*** Raw data ***
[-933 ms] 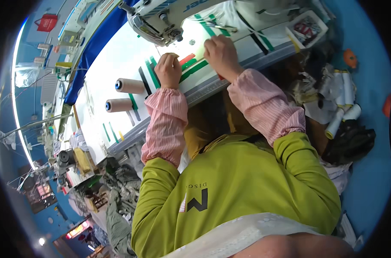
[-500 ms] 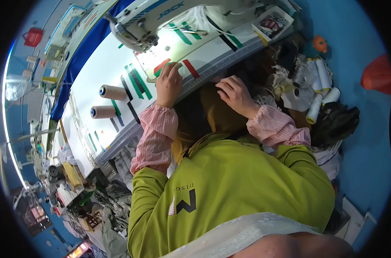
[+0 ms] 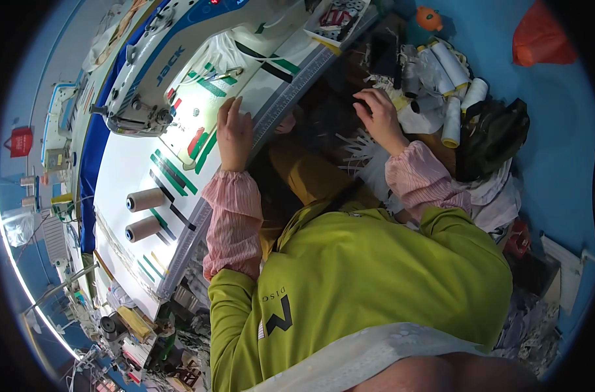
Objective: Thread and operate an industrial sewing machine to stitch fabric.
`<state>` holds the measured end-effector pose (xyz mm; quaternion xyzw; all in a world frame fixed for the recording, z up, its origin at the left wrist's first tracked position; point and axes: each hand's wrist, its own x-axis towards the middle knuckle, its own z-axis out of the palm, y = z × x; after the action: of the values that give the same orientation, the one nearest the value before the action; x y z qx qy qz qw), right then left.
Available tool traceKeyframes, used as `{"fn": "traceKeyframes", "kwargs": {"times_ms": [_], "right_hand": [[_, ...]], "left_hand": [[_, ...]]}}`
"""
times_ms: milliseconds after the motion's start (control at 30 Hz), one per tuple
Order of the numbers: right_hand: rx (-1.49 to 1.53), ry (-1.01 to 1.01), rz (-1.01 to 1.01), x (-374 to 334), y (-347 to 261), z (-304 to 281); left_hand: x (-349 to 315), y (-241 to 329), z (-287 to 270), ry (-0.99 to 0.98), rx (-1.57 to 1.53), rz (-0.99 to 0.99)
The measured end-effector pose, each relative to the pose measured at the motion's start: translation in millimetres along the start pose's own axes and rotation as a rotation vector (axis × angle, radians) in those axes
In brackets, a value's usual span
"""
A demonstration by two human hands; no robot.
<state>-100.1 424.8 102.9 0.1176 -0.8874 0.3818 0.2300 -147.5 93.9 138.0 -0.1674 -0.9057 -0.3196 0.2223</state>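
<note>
White strips (image 3: 363,153) on the lap drew the right hand (image 3: 378,117) off the table, fingers spread open; left hand (image 3: 234,134) stayed flat on the sewing table (image 3: 131,176), empty

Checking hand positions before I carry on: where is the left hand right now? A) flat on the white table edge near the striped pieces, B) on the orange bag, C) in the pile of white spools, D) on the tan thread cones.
A: the left hand lies flat on the white sewing table beside the striped pieces, while the tan thread cones sit apart, untouched.
</note>
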Motion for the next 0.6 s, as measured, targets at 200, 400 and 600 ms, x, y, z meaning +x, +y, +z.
{"fn": "traceKeyframes", "kwargs": {"times_ms": [200, 400, 600], "right_hand": [[0.017, -0.003, 0.023, -20.8, 14.5, 2.2], [0.019, 0.016, -0.026, -1.2, 1.8, 7.1], [-0.031, 0.178, -0.106, 72.8, 24.4, -17.5]], "left_hand": [[-1.3, 5.8, 0.4, 0.002, 0.016, -0.013], [-3.2, 3.9, -1.1, 0.025, 0.025, -0.004], [-3.8, 4.9, -2.2, -0.011, -0.058, -0.098]]}}
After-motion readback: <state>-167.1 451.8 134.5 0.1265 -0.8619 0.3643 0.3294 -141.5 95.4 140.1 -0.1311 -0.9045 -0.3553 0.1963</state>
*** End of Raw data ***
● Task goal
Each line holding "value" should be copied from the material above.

● Solved problem
`<state>` holds the measured end-effector pose (xyz mm; quaternion xyzw; all in a world frame fixed for the recording, z up, its origin at the left wrist's first tracked position; point and axes: each hand's wrist, its own x-axis towards the middle knuckle, its own z-axis out of the palm, y = z × x; after the action: of the values that give the same orientation, the one nearest the value before the action; x y z qx qy qz qw), right then left.
In brackets, a value's usual span

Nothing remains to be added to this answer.